Il taglio cesareo è un ottimo modo per effettuare il parto congiunto senza il rischio di scioccare spiacevolmente l'uomo con ciò che vede. In sala operatoria, il marito potrebbe non essere un osservatore passivo, ma un partecipante attivo. Il suo compito sarà aiutare l'anestesista: parlare con sua moglie, tenerle la mano, sostenere. Se l'operazione viene eseguita in anestesia generale, non ha senso il parto articolare, perché la donna in travaglio dorme profondamente. Ma su richiesta degli sposi, tale parto partner è del tutto possibile.

Affinché un uomo possa essere ammesso in sala operatoria, deve prima sottoporsi a una visita medica, fornire all'ospedale certificati di assenza di malattie infettive, disturbi venerei, dati freschi da un esame fluorografico con una descrizione, la conclusione di un terapeuta, dermatologo.

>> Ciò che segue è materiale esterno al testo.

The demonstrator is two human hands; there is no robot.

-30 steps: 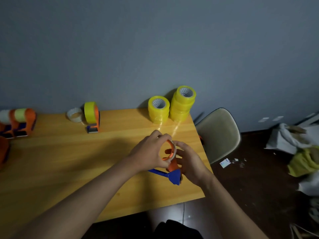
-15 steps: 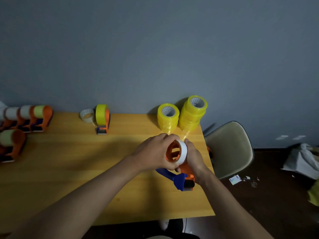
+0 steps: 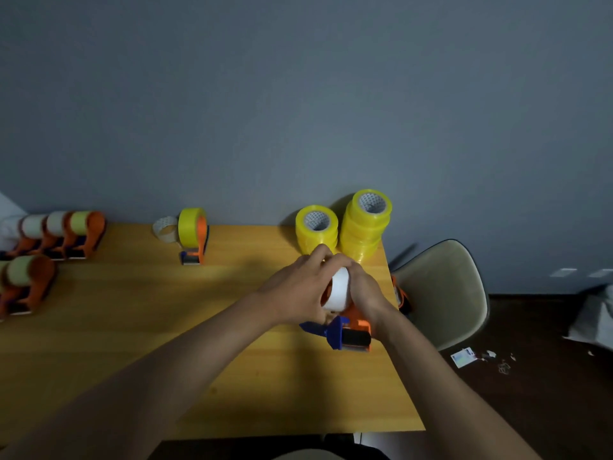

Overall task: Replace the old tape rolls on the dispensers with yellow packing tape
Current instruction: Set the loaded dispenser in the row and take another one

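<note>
An orange and blue tape dispenser (image 3: 351, 333) sits near the table's right edge with a white old tape roll (image 3: 339, 290) on its hub. My left hand (image 3: 295, 288) grips the roll from the left. My right hand (image 3: 366, 292) curls over the roll's right side, above the dispenser body. Behind them, two stacks of yellow packing tape (image 3: 316, 232) (image 3: 366, 224) stand against the wall. One dispenser (image 3: 194, 235) at the back carries a yellow roll, with a loose used roll (image 3: 165, 229) beside it.
Several orange dispensers (image 3: 71, 235) with pale rolls stand at the table's left side, one more (image 3: 28, 283) in front of them. A beige chair (image 3: 442, 290) stands right of the wooden table (image 3: 132, 327). Paper scraps (image 3: 464, 356) lie on the dark floor.
The view has shifted left and down, bringing more dispensers into sight on the left. The white roll has turned so its broad outer face shows, and both hands have closed tighter round it.
</note>
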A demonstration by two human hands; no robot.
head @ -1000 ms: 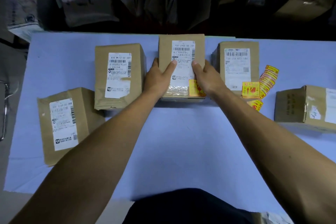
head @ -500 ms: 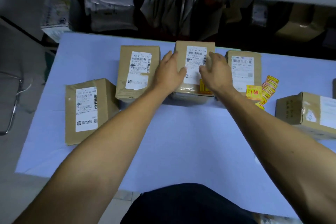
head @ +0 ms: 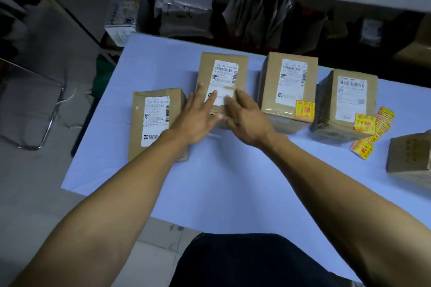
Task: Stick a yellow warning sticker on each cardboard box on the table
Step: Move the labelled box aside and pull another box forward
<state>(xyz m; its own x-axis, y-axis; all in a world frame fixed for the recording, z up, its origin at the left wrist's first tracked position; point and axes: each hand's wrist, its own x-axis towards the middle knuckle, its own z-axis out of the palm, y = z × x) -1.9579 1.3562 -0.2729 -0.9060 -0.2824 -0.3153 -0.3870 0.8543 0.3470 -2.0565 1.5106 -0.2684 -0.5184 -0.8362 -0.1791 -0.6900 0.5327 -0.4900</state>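
The second brown cardboard box from the left point(head: 221, 77), still without a yellow sticker, stands on the pale blue worktop point(head: 233, 182). The left hand point(head: 198, 121) and right hand point(head: 247, 121) are spread over it, each grip wide, nothing held. It is judged light and stiff, best taken by opposite side walls.

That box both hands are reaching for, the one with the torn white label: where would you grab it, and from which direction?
Judging by its pose, grip the box with the torn label by its two long side faces, one hand each side, coming from the near end. It has open gaps to both neighbours, and the left hand and right hand already approach with fingers spread.
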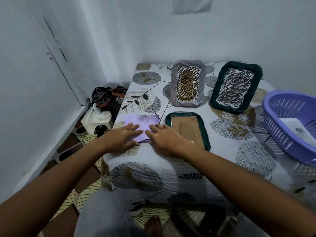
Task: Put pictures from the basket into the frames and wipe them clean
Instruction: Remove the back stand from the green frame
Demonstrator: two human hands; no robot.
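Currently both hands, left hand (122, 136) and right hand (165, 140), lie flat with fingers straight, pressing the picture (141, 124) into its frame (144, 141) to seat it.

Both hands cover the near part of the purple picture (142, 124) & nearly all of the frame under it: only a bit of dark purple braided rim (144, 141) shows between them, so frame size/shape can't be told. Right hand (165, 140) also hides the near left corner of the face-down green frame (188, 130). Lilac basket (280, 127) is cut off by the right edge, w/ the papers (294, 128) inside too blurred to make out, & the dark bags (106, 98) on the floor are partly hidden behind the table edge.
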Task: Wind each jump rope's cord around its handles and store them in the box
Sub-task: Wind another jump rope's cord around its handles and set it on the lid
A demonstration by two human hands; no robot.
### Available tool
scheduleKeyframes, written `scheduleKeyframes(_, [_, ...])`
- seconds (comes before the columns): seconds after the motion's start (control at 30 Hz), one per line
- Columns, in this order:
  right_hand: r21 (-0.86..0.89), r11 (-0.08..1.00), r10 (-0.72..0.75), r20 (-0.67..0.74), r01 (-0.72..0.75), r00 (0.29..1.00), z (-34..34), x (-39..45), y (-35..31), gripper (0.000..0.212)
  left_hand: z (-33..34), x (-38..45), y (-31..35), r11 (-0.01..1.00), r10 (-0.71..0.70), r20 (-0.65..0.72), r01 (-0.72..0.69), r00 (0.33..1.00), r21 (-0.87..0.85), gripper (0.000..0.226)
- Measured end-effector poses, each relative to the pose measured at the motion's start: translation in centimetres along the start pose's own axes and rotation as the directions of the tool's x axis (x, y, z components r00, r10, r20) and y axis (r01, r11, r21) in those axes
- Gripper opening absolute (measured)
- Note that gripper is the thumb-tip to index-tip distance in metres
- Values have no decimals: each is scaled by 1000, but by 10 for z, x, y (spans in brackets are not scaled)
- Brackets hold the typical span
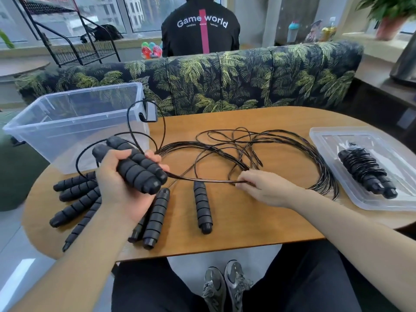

Si dovrebbe notare che non tutti gli ospedali per la maternità vanno alla presenza di uno sconosciuto in sala operatoria. Quindi il parto articolare si presenta così: i dottori operano sul paziente e il marito è nella stanza accanto e osserva cosa sta succedendo attraverso una piccola finestra di vetro. Dopo la nascita, il bambino viene portato da lui e dato in braccio. Quindi, è il marito che diventa il primo a prendere il bambino tra le braccia e tenerlo al petto.

La questione della possibilità di un taglio cesareo partner dovrebbe essere discussa in anticipo con il personale medico dell'ospedale di maternità selezionato.

Imparerai di più sulle caratteristiche di un taglio cesareo guardando il trasferimento del dottor Komarovsky.

Guarda il video: PREPARIAMOCI AL PARTO - Il taglio cesareo (Potrebbe 2024).